▶ _GOAL OF THE EXERCISE_
Each line of the material holding the word "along" must be identified and copied.

▶ _INPUT DATA_
____________
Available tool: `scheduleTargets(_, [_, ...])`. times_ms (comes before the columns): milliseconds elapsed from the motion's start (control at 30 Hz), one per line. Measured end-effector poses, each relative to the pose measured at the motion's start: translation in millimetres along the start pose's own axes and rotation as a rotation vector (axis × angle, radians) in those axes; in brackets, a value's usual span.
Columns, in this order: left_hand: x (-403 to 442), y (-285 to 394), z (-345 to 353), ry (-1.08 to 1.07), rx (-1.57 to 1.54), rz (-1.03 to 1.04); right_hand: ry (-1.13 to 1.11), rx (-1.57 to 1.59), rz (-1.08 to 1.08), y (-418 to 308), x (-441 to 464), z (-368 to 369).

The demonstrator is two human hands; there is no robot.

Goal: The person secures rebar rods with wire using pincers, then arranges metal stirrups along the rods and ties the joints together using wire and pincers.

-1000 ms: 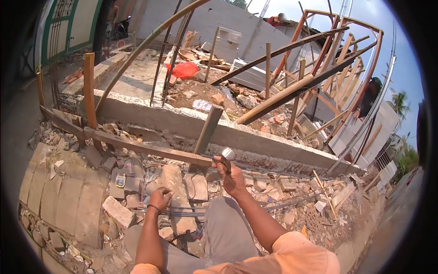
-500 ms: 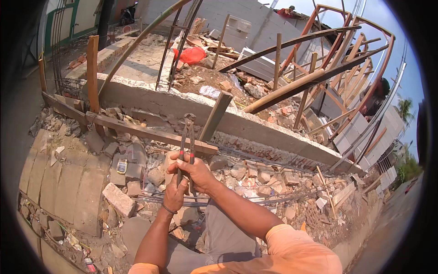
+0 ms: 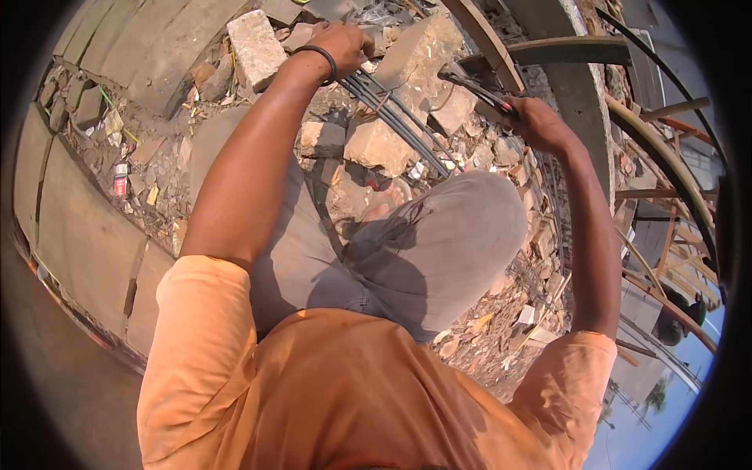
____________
▶ _SOLUTION FOR THIS TASK_
Available tool: `scheduleTargets(_, [_, ...])`. times_ms (comes before the columns): milliseconds elapsed from the motion's start (control at 30 Hz), one per line. Measured end-effector poses, each relative to the pose measured at the motion's start: translation in millimetres along the start pose's own axes and rotation as a rotation vector (axis × angle, radians) in those axes; in brackets, a value's usual span.
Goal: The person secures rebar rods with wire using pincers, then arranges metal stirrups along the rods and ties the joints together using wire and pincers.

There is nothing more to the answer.